Barrick Gold Corp. (TSX:ABX)(NYSE:ABX) has caught the attention of some of the world’s top investors.
Let’s take a look at why George Soros and others are buying Barrick Gold.
Barrick launched a turnaround plan last year that few pundits believed would succeed.
The company set out a goal to reduce its staggering US$13 billion debt load by US$3 billion amid a market of falling gold prices and little interest in mining properties.
Despite the difficult conditions, management pulled it off through a series of new partnerships, streaming deals, and non-core asset sales. This year the company wants to lower debt by an additional US$2 billion, and early indications suggest the target will be easily met or even exceeded.
A stronger balance sheet is only one part of the puzzle.
Barrick is also making good progress on its efforts to reduce costs across the business. Head count has been streamlined, and the company is driving all-in sustaining costs (AISC) down to the point where the company is now the lowest-cost producer among the big miners.
In Q1 2016 Barrick produced 1.28 million ounces at AISC of US$706 per ounce. The company is targeting 2016 production of 5-5.5 million ounces at AISC of US$760-810 per ounce and expects to get AISC below US$700 over the next three years.
Free cash flow
Investors like to see companies that deliver consistent profits. That hasn’t been the case for the miners for quite some time, but Barrick has generated four straight quarters of positive free cash flow, and the trend looks set to continue.
Gold has enjoyed a nice rally in 2016, and there are indications the run could have legs.
Reduced expectations for rates hike by the U.S. Federal Reserve are the main driver behind the surge. Higher rates tend to be positive for the U.S. dollar and negative for the price of gold. Most analysts thought 2016 would bring four rate increases. The current consensus is for two moves or even fewer, and further negative sentiment could put more pressure on the dollar.
The fear trade is also playing a role in the gold market. Concerns over the Brexit vote have provided support in recent weeks, and investors are also seeking a safe haven on worries that China’s debt bubble could trigger another financial meltdown.
The Brexit will be sorted out in the coming days.
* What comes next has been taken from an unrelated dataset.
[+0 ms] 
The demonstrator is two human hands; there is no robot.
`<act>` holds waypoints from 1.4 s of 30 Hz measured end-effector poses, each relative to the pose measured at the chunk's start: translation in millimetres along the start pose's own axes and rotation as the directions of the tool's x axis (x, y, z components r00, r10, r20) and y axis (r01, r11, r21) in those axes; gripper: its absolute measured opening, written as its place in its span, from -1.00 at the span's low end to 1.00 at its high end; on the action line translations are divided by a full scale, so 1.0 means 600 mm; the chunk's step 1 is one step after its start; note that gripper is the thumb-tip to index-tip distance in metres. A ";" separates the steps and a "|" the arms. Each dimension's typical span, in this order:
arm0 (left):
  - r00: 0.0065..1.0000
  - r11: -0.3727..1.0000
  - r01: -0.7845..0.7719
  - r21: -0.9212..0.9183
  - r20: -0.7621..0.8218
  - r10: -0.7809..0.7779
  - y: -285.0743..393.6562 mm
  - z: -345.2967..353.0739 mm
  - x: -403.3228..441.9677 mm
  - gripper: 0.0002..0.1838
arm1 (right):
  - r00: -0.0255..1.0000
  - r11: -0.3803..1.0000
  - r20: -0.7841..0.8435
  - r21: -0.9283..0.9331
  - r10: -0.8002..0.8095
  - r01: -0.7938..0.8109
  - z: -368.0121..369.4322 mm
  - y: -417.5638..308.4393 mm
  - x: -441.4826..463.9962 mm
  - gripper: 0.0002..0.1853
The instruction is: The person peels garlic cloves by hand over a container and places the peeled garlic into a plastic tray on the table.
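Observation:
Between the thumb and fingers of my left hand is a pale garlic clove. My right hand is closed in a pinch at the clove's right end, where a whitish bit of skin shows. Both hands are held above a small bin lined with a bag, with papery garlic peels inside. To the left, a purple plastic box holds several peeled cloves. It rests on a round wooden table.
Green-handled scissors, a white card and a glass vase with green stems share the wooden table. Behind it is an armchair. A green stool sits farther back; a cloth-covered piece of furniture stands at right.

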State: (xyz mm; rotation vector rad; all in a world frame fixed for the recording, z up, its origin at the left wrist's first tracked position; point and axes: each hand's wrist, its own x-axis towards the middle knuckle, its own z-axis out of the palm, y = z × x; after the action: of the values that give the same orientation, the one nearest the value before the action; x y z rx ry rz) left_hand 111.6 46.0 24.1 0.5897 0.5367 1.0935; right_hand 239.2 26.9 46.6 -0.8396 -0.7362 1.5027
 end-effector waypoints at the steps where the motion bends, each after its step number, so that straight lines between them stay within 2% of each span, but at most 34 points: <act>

The Chinese issue is likely to linger.
Another factor is the global shift to negative rates. Many countries are now in a situation where investors have to pay the government to hold their money. In that scenario, gold starts to look like an attractive investment alternative.
Should you buy?
A bet on Barrick requires a belief that gold is beginning a long-term recovery. If you are in that camp, the stock still looks attractive despite the big run.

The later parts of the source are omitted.